Duas Palavras Sobre o Ensaio
Não há acordo em torno da definição do que é ensaio. Embora permaneçam contradições acerca de suas características e objetivos, decidimos por situá-lo como um texto literário breve, situado entre o poético e o didático, expondo idéias, críticas, reflexões éticas e filosóficas a respeito de certo tema. É uma definição elástica o bastante e permite-nos a condução do assunto para as suas origens. A primeira vez em que se ouviu falar a palavra ensaio foi através do escritor e filósofo francês Montaigne que assim intitulou uma de suas obras, Ensaios, publicada em 1580. Outra ocorrência da mesma palavra se dá na Inglaterra, em 1597, com o filósofo Francis Bacon, publicando obra homônima da de seu companheiro de profissão. Há, naturalmente, divergências quanto ao surgimento do ensaio e muitos não hesitam em apontá-lo já presente, como forma, na Antiguidade, representado por Platão, em seus Diálogos, cabendo a Bacon e a Montaigne não apenas a classificação, mas a consolidação do gênero. Esta breve exposição é o indicativo das inúmeras discussões em torno da origem, características e objetivos do gênero, o que não o impediu de possuir cultores em todos os períodos históricos: Plutarco, Voltaire, Ralph Waldo Emerson, Mario Vargas Llosa e Gilberto Freire.
O ensaio como é um gênero flexível, porque não podemos determinar sua natureza especifica, não podemos deixá-lo de entender como parte do romanesco, como algo que se ergue sobre uma estrutura ficcional, seja para versar sobre um aspecto do da realidade chamada objetiva, que está em interação direta com nossos sentidos; ou, da realidade subjetiva, sujeita às ondulações de nosso íntimo. O caráter ficcional do ensaio, porque se encontra apoio numa natureza subjetiva, tudo pode ser dito através de sua estrutura, porque se assemelha ao romance, que é como ele tão flexível e sem fronteiras delimitadas para a abordagem do objeto do qual trata.
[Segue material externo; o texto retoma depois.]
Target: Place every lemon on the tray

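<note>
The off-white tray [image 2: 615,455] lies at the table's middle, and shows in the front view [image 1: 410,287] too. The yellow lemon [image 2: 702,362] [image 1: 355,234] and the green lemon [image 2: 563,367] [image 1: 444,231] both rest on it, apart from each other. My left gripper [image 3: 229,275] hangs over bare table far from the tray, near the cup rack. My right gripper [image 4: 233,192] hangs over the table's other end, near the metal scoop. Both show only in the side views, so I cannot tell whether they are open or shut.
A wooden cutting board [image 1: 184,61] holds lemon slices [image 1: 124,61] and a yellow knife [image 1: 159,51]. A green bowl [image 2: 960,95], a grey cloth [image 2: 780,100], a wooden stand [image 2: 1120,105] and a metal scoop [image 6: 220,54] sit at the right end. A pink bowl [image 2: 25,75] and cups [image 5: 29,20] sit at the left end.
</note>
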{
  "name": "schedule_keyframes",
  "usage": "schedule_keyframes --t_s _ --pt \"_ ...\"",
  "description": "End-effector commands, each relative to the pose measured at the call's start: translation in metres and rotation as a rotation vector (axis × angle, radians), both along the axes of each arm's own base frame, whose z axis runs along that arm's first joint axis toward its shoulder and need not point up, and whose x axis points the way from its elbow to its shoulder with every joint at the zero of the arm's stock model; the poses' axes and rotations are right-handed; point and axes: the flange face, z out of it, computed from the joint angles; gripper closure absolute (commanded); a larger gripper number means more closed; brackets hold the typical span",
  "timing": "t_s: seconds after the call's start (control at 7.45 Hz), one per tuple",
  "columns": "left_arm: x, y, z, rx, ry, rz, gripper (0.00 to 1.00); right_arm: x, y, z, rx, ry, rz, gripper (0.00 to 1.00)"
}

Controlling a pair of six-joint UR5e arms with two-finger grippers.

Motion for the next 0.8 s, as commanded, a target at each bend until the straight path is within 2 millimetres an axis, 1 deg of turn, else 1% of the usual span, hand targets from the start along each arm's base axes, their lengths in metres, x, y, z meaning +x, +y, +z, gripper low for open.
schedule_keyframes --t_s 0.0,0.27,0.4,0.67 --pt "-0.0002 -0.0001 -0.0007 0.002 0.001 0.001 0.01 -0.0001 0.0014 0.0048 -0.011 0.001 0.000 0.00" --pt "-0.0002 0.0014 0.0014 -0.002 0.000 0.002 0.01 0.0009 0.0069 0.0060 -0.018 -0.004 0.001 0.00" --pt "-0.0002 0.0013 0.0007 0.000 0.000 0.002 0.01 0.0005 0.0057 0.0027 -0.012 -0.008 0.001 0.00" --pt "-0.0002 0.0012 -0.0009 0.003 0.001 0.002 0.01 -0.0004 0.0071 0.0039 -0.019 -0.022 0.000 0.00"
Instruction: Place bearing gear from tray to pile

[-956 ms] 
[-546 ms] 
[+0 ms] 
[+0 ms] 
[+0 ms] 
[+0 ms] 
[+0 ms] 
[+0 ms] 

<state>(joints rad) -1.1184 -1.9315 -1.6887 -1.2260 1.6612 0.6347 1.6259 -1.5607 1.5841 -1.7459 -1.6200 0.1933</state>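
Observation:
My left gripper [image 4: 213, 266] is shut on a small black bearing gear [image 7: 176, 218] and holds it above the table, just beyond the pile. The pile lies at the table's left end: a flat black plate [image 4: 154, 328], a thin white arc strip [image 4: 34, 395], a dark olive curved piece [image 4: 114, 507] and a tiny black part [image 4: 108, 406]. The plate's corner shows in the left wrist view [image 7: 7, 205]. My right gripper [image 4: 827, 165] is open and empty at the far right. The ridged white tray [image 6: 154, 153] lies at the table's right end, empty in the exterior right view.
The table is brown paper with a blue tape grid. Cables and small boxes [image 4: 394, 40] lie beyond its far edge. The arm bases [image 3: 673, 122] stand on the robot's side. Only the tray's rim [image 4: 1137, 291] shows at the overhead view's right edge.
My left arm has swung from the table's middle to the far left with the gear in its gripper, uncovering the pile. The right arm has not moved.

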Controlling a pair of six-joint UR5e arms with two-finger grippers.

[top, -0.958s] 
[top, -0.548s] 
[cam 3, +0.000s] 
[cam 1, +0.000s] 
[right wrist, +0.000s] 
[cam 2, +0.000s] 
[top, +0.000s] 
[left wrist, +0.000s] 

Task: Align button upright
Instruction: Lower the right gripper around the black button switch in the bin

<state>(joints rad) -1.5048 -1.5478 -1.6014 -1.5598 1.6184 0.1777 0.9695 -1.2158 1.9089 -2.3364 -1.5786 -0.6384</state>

O ensaio, podemos deduzir, é um gênero, embora careça certas vezes da formalística da prova, isto é, a presença documental para comprovação dos fatos expostos, onde os elementos que o constituem não experimentam contradição, porque se somam para a apoteose da abordagem. E, se o ensaio, assumindo a sua perspectiva ficcional, está para o romance, como um território sem lei e, se nele podemos discutir tudo, acreditamos que na contemporaneidade ele tenha se modificado, devido às contaminações ocasionadas pelas mudanças das plataformas de comunicação. Se com Gutenberg houve um salto informacional, com o cinema, com a televisão e, por último, com a internet, tudo isto pode ser multiplicado inúmeras vezes para compreendermos o seu efeito. E as produções culturais se contaminaram em contato com esses meios.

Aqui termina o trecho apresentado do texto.